Exercise brief
One number alone answers this: the count of lines below in which the word "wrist" is found.

Recorded information
○ ○ ○

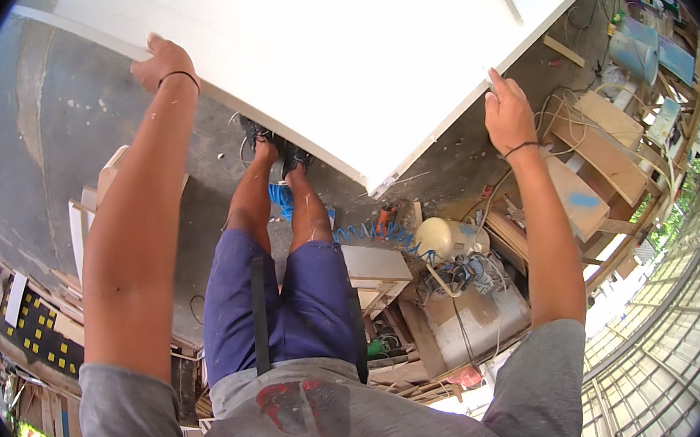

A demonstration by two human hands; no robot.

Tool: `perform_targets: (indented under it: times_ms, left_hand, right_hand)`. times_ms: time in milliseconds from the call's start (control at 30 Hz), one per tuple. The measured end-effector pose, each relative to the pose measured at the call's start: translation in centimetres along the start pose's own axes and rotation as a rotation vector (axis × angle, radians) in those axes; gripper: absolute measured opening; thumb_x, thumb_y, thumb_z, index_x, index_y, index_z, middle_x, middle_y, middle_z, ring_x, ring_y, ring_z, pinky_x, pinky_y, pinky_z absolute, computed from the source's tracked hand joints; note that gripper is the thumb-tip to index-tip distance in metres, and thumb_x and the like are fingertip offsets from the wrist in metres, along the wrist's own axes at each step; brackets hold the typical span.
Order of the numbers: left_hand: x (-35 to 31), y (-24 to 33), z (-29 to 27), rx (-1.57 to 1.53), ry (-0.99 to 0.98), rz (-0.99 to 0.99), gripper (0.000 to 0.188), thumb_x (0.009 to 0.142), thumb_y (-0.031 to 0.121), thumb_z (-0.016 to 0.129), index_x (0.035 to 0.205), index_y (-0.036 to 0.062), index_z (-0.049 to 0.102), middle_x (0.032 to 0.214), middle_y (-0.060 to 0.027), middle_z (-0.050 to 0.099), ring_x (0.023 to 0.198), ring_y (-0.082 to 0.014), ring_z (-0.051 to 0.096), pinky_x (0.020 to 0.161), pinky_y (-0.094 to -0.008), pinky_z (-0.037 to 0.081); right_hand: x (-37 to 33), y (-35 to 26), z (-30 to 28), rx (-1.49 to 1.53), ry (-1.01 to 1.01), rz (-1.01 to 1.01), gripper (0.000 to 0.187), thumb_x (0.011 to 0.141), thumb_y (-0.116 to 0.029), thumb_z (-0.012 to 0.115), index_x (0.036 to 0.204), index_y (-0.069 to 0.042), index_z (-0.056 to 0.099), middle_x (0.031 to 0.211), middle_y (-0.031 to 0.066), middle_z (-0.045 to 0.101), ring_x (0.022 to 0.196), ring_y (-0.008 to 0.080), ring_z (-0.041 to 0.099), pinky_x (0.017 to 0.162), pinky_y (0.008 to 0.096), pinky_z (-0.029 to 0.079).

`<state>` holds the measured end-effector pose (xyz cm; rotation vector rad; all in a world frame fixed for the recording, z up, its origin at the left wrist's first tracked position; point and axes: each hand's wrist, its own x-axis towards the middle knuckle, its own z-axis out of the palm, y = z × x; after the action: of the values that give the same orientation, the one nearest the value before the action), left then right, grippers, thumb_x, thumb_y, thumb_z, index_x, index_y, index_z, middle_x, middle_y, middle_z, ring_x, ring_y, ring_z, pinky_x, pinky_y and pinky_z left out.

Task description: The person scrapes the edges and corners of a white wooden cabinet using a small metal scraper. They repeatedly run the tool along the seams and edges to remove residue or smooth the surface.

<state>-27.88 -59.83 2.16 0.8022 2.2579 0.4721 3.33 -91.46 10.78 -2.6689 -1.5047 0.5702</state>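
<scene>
A large white cabinet, seen as a wide bright panel with raised edges, fills the upper middle in front of my legs. One corner points toward me. On its near edge, toward the left, my left hand is closed, thumb on top and the other fingers partly hidden. My right hand grips the right edge, farther from the near corner, with fingertips at the rim. Both arms are stretched forward. Much of the white surface is overexposed, so its details cannot be made out.
Behind me on the right lie a cream tank, a coiled blue hose and an orange tool. Wooden boards and loose cables crowd the right side, beside a metal grille. Wood pieces stand at the left on the concrete floor.
</scene>
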Motion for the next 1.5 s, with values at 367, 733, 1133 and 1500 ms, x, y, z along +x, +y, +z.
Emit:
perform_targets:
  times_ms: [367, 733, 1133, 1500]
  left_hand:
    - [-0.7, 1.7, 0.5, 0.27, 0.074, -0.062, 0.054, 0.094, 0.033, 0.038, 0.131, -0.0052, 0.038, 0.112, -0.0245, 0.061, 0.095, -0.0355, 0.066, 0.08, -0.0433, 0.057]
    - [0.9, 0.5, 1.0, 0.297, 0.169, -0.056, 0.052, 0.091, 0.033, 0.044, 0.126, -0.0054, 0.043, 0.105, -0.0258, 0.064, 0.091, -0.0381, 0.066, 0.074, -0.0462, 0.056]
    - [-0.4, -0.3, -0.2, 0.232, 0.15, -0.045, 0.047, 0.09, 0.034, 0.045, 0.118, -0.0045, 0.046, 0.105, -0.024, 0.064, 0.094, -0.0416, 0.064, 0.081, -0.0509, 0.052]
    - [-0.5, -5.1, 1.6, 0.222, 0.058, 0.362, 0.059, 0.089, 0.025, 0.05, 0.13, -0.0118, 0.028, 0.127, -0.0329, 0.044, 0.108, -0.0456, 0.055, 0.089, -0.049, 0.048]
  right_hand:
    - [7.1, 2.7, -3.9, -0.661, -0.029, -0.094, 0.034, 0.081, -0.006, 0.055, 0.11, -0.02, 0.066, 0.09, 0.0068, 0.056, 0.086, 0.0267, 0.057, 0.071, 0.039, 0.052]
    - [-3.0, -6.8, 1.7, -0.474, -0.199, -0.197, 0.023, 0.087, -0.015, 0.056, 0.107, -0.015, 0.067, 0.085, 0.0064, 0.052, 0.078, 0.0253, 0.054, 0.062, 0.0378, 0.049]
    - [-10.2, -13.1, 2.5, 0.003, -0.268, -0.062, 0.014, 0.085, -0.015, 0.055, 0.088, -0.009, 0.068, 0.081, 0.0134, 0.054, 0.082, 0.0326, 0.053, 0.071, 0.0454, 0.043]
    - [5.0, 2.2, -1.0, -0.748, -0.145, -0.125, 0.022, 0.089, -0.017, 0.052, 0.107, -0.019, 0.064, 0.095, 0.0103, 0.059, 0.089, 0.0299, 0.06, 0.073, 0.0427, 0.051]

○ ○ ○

Written solution
2